- [Problem to solve]
Below are the entries; give again exactly the lines from the one mentioning "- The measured" through the one mentioning "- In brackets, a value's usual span", inclusive.

- [Provided material]
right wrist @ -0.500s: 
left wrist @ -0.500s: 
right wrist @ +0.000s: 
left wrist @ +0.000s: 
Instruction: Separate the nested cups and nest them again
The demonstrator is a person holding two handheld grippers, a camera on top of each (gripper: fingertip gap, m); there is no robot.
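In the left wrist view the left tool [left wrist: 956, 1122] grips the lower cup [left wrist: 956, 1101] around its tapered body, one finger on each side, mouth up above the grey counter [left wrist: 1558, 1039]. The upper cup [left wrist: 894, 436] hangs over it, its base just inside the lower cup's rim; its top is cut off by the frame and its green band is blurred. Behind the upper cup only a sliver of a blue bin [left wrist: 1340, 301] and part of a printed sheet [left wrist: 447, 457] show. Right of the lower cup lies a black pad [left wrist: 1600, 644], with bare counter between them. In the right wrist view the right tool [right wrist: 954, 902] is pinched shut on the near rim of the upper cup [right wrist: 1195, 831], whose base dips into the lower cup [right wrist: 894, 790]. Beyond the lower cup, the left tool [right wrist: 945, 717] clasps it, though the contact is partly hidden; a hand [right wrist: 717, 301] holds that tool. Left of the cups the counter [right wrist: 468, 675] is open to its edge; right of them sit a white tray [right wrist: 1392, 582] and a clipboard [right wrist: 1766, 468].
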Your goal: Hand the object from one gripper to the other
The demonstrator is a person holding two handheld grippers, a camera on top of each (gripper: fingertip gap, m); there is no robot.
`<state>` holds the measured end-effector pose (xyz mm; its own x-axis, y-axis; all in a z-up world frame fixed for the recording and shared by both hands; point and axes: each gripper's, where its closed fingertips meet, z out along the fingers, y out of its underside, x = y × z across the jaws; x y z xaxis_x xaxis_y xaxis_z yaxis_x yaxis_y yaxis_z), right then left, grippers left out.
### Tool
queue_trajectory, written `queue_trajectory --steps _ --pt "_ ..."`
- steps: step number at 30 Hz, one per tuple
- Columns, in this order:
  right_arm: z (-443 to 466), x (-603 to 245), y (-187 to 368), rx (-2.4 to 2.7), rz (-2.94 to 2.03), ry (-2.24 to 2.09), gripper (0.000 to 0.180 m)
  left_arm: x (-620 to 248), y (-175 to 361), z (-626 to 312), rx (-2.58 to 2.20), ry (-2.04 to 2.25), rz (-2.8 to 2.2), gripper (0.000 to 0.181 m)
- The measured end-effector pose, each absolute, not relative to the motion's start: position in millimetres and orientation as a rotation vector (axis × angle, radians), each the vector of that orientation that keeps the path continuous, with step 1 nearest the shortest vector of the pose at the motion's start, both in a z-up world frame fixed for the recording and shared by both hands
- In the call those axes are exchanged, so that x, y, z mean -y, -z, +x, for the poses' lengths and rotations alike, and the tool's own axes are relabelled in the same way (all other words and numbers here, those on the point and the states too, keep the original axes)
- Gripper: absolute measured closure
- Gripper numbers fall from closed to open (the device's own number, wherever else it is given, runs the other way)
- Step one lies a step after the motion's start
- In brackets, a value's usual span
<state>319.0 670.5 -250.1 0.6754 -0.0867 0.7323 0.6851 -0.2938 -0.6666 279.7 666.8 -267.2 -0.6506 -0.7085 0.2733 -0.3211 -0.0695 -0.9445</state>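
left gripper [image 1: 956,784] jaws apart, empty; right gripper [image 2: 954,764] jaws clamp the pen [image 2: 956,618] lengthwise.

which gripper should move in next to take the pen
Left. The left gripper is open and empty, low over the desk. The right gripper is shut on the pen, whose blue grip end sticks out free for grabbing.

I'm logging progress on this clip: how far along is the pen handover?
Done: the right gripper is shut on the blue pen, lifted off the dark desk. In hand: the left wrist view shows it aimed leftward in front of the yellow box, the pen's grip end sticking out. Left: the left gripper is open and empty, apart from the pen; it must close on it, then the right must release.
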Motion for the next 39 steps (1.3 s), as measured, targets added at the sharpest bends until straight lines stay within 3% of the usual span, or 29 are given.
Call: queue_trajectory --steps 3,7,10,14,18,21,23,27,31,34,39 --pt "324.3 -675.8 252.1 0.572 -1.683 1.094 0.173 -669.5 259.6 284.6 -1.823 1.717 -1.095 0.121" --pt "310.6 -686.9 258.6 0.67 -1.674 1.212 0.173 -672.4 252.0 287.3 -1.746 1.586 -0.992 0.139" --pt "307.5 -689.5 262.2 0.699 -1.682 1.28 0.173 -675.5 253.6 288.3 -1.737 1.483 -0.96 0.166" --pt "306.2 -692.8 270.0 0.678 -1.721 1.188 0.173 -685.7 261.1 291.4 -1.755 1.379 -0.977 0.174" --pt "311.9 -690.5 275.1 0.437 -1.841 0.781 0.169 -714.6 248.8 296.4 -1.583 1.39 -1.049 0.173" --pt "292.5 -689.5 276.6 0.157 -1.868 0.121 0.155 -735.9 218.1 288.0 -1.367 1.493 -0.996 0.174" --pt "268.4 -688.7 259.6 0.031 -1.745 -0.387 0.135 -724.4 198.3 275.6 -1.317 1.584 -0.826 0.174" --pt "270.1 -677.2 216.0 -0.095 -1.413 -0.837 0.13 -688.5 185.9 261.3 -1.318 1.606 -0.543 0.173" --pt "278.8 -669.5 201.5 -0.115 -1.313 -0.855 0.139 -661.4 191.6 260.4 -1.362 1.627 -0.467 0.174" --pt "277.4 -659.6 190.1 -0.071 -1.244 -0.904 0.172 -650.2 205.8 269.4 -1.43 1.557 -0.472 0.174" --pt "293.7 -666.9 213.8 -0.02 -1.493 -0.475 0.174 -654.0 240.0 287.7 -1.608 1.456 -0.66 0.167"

- [Exercise output]
- The measured end-effector pose, each absolute, not relative to the motion's start: position in millimetres and orientation as a rotation vector (axis × angle, radians), each the vector of that orientation that keeps the path continuous, with step 1 nearest the shortest vector of the pose at the motion's start, both in a z-up world frame fixed for the recording and shared by both hands
- In the call those axes are exchanged, so that x, y, z mean -y, -z, +x, for the poses' lengths and rotations alike, and the tool's own axes are relabelled in the same way (all other words and numbers here, those on the point and the states too, keep the original axes)
- Gripper: absolute measured closure
- Gripper numbers fall from closed to open (the device's own number, wherever else it is given, runs the other way)
- Step one lies a step after the motion's start
- In brackets, a value's usual span

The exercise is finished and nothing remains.